- Directed by: Ken Gumbert
- Written by: David O’Rourke, Ken Gumbert
- Produced by: David O’Rourke
- Release date: 2008;
- Running time: 60 minutes
- Country: United States
- Language: English

= Red Terror on the Amber Coast =

Red Terror on the Amber Coast is an American documentary film about the Lithuanian resistance to the Soviet occupation from the signing of the Molotov–Ribbentrop Pact in 1939 to the dissolution of the Soviet Union in 1991.

Two Dominican Order priests, David O'Rourke and Ken Gumbert, collaborated on the project with the intent to have it reach millions of American viewers through public broadcasting.

During a year teaching at Vilnius University, O'Rourke was inspired by an accidental visit to the former KGB headquarters in Vilnius, calling it "one of the most chilling experiences of my life." He teamed up with Gumbert, who had been making a documentary about the Czechoslovak coup d'état of 1948. They gained access to Lithuania's film and photo archives. It took several years of work in the archives before they gained the confidence of those featured in interviews - including former prisoners and Forest Brothers. Lithuanian president (at the time of filming) Valdas Adamkus appears in the film.

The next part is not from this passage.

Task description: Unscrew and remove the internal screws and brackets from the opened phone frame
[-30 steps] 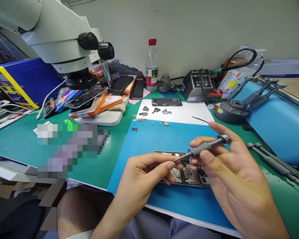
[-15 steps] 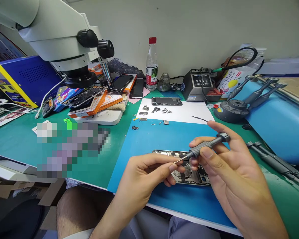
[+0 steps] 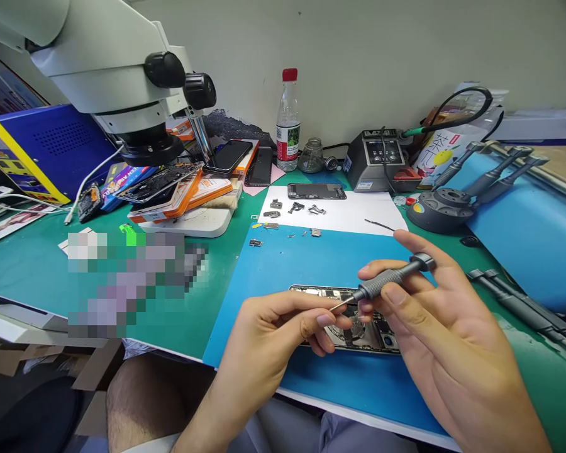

Red Terror was released in fall 2008. It was televised for the first time in January on Rhode Island PBS station WSBE-TV, Channel 36. It has subsequently been uploaded by NETA, the National Educational Telecommunications Association, for distribution to participating PBS stations, and is shown around the United States

==Recognition==
The film received special screenings, including at The Heritage Foundation in December 2008, where it was introduced by Audrius Bruzga, Lithuania's ambassador to the US, followed by a discussion with Gumbert and O'Rourke, and at the Rhode Island International Film Festival in the summer of 2009. On 23 August 2010, the anniversary of the signing of the Molotov-Ribbentrop Pact of 1939, Lithuanian National Television broadcast Red Terror in prime time throughout the country in commemoration of the event and its impact.